Paul’s observation is correct. You can’t expect a good yield if you skimp on the seed, or skimp on the fertilizer, or skimp on the weed and pest management.
Whoever sows sparingly will also reap sparingly, and whoever sows generously will also reap generously. II Corinthians 9:6 (NIV)
In his 2nd letter to Chr. in Corinth, the Apostle Paul marvels at a similar harvest: not of food; a harvest of righteousness. To reap a harvest of righteousness is a miracle b/c there’s not that much righteousness to work with in people. It’s pretty slim pickings despite the fact that God created humankind good, righteous, and altogether holy.
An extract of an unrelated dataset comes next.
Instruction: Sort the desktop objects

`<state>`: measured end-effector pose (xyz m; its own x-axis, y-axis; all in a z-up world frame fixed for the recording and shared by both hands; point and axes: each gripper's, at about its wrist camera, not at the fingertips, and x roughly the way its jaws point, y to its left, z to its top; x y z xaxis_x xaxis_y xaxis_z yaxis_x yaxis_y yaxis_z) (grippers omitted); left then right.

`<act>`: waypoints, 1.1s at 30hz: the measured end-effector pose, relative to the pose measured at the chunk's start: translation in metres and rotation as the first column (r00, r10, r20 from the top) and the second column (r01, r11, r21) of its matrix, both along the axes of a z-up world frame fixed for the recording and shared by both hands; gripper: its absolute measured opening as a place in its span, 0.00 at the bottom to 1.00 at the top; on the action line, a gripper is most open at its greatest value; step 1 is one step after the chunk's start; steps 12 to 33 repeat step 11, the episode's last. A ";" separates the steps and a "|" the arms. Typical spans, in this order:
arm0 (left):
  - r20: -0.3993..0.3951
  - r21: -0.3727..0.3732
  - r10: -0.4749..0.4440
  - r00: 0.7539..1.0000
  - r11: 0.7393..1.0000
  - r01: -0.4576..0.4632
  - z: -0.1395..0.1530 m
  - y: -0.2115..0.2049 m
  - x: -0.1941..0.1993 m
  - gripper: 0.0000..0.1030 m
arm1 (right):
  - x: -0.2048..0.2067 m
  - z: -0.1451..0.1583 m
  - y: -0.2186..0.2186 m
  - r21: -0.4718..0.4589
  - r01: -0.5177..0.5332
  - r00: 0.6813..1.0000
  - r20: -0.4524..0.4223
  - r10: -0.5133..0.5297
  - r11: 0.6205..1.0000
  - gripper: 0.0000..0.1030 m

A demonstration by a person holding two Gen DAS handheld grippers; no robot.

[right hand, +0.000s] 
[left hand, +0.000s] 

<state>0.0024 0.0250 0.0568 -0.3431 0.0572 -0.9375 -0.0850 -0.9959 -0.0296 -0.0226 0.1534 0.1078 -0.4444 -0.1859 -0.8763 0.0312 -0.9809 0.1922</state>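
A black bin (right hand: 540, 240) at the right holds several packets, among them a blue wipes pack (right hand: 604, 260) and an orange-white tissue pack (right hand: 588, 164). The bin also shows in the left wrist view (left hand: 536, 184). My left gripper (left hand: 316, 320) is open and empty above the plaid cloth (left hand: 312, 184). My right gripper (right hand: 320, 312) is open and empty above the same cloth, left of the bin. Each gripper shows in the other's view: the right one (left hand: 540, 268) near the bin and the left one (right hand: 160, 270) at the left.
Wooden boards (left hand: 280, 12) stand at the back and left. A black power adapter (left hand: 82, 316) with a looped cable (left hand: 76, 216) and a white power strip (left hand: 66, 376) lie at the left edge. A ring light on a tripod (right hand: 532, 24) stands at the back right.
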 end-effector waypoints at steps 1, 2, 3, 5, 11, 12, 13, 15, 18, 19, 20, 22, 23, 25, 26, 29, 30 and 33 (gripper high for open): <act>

Our natural inclination to righteousness and love was lost when our first parents rebelled against God and disobeyed his instructions to trust him and follow his directions. Most people still do nice things for others, but God’s standard for goodness is very high. HC Q&A 91 defines good works:
Q. What are good works?
A. Only those which are:
done out of true faith,
conform to God’s law,
and are done for God’s glory;
and not those based on our own opinion or human tradition.
It’s intimidating to measure my efforts against this standard.
Does my obedience arise out of true faith, conform to God’s law, done for God’s glory . . . or is selfish ambition or pride mixed in, tainting the goodness of my efforts?
When we offer our service to God, he’s so majestic, righteous, and holy that he deserves our best. He’s looking for a prefect offering. A gift w/o blemish; a harvest w/o rot or mold or spoilage.
Jesus also uses agriculture imagery to talk about a harvest of righteousness in the gospel of John ch. 15.
I am the true vine, and my Father is the gardener. He cuts off every branch in me that bears no fruit, while every branch that does bear fruit he prunes so that it will be even more fruitful. John 15:1–2 (NIV)
The unfruitful parts that are cut off the vine “are picked up, thrown into the fire and burned.” It’s an ominous picture of the judgement of God on sin and wrongdoing. If you are unfruitful, you’re cut off from Jesus, cut off from the source of life and righteousness.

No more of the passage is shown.